The salmon farming industry in BC is once again challenging the authority of the Minister of Fisheries to make decisions about whether or not its feedlots should continue to be located in open ocean settings. Their first successful court challenge overturned Minister Bernadette Jordan’s 2020 decision to close down open-net operations. Now, in 2023, Minister Joyce Murray’s similar decision is also being challenged. For perspective, this challenge invites a review of the history of salmon farming in BC’s waters.
When corporate salmon farming arrived in a relatively pristine British Columbia, the marine wilderness was already occupied by many native species. The farms were totally incongruous with this ecology, and immediately found themselves in conflict with the seals, sea lions, orcas, whales, eagles, osprey, mink, otters and kingfishers. The result was carnage to wildlife as the farmers tried to defend their salmon from a traditional food that had always been available to the natural predators.
Acoustic devices scared away most of the orcas and whales, while uncounted numbers of the smaller predators were unceremoniously shot. The salmon farming industry claimed that, “Zero lethal interaction is our goal.” Well, a “goal” is neither consolation to a dead sea lion nor a deterrent to a hungry one accustomed to freely roaming the open oceans. And “lethal interaction” is a euphemism for “kill”, slippery public relations jargon intent on massaging the gruesome into something that seems less brutal. Considering that these corporate salmon farms were camped in the middle of a marine thoroughfare for migrating mammals—and wild fish, too—the obvious way to ensure “zero lethal interaction” would be to get their net-pens out of the ocean onto land-based sites.
But shareholders of corporations don’t like expensive solutions. The more profitable alternative was to tame the West Coast wilderness with enough “lethal interactions” that troublesome marine mammals were eradicated, a tragedy considering that these waters have been their natural swimming, feeding and breeding territory for millennia.
But “lethal interaction” was the chosen course of action, evident from the information released by Department of Fisheries and Oceans (DFO) in early 2011. The Director of Aquaculture for its western office, who had been “monitoring” the kills during the previous six years, offered the comforting assurance that the number of “culls” were down.
“Cull” is an revealing word. Since salmon farms were not mandated to manage the populations of marine mammals, authorization of a “cull” was yet another example of DFO managing the environment to suit corporate interests. Of course, DFO didn’t kill the trespassing sea lions and seals. Neither did the farm employees have to do most of the killing. In a gesture that was supposed to introduce an element of compassion to the slaughter and distance corporations from the blood of outright guilt, the actual shooting was done by “licensed contractors”. Experts apparently make killing less offensive. But guilt cannot be contracted to others.
Not that salmon farmers were without a twinge of guilt. The Executive Director of the BC Salmon Farmers Association confessed at the time that, “We don’t take this lightly,” acknowledging that sea lions are “extremely intelligent”, although they can be “aggressive”—a trait that was supposed to justify the killing and allay the guilt.
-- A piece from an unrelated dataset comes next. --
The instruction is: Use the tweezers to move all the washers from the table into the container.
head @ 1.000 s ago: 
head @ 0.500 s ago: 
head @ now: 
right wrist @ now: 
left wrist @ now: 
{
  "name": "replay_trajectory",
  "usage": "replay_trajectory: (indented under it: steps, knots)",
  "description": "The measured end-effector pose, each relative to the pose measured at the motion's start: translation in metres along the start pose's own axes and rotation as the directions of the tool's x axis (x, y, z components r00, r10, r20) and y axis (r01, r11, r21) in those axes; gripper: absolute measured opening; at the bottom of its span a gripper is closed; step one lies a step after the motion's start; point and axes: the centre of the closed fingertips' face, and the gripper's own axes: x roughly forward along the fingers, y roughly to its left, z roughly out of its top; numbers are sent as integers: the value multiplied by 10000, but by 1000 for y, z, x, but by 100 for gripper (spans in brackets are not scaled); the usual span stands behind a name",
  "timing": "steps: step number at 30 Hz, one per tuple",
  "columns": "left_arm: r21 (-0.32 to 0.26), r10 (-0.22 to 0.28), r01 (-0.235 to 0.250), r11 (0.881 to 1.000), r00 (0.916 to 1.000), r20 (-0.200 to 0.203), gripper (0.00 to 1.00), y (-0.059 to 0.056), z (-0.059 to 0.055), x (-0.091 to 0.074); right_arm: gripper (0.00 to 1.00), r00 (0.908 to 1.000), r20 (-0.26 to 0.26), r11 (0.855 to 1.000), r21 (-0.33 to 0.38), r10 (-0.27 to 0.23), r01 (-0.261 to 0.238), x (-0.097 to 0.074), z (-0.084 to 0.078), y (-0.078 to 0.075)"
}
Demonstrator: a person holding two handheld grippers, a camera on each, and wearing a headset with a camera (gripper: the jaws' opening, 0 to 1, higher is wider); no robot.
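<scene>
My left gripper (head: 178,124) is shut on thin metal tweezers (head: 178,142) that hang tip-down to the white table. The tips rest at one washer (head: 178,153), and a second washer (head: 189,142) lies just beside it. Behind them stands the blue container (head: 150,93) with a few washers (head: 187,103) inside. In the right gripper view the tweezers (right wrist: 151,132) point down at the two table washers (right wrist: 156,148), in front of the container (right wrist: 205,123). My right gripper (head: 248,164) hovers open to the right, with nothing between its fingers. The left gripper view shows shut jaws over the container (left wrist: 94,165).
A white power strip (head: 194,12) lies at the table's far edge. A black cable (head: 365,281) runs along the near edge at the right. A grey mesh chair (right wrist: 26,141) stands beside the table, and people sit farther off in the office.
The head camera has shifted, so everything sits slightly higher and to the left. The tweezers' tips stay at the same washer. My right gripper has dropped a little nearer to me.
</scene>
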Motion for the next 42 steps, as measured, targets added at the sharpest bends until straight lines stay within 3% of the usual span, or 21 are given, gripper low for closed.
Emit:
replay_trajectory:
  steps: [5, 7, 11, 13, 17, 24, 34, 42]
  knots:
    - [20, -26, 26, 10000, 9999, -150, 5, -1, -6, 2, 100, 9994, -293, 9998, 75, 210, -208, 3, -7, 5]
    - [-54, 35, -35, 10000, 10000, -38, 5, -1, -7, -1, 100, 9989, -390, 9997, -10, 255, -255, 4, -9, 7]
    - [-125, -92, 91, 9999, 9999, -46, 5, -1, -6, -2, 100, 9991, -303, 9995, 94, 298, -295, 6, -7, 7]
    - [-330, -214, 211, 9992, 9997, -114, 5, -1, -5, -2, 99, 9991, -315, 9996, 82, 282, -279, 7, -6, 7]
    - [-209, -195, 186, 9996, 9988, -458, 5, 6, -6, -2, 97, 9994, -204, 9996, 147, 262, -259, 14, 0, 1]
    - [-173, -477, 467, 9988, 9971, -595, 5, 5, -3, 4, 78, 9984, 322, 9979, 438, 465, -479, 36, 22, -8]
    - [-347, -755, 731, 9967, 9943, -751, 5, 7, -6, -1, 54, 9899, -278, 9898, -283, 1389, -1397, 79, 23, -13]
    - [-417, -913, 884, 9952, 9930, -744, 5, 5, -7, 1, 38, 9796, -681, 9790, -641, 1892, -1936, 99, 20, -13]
And how many seals and sea lions? DFO’s numbers are sobering. Of the 13 years reported, 1997 was the worst year for seals when 550 were killed—500 per year were common at this time. The worst year for sea lions was 2000 when 250 were shot because they were not “intelligent” enough to know that salmon farms are lethal places to visit. For anyone concerned with this bloodshed, the consolation is that those were only the most bloody years. The killing of 180 animals in 2011—plus the four that drowned—were excused by the rise in their populations, a defence that uses plentitude to justify slaughter. Although more marine mammals meant more predation and more “lethal interactions”, more salmon farms did not count. What is a caring corporation to do with a conflict between its financial interests and the perils posed by a marine wilderness?
This slaughter does not even consider the threat to the wild salmon caused by the diseases and parasites contained in the salmon farms and distributed to the wider environment—threats that have been so thoroughly and so frequently documented that they need not be mentioned here. Nor does this critique consider the fundamental absurdity of farming a carnivorous fish like salmon, an inherently inefficient agricultural practice that is only sustained by the industrial pillaging of ocean protein that should be left for other marine species and for the fishers of poor countries.
However, the latest court challenge to the Minister of Fisheries is also worthy of mention because it raises the question of whether the environmental health of British Columbia should be determined by the ambitions of corporations or by the will of the people’s government.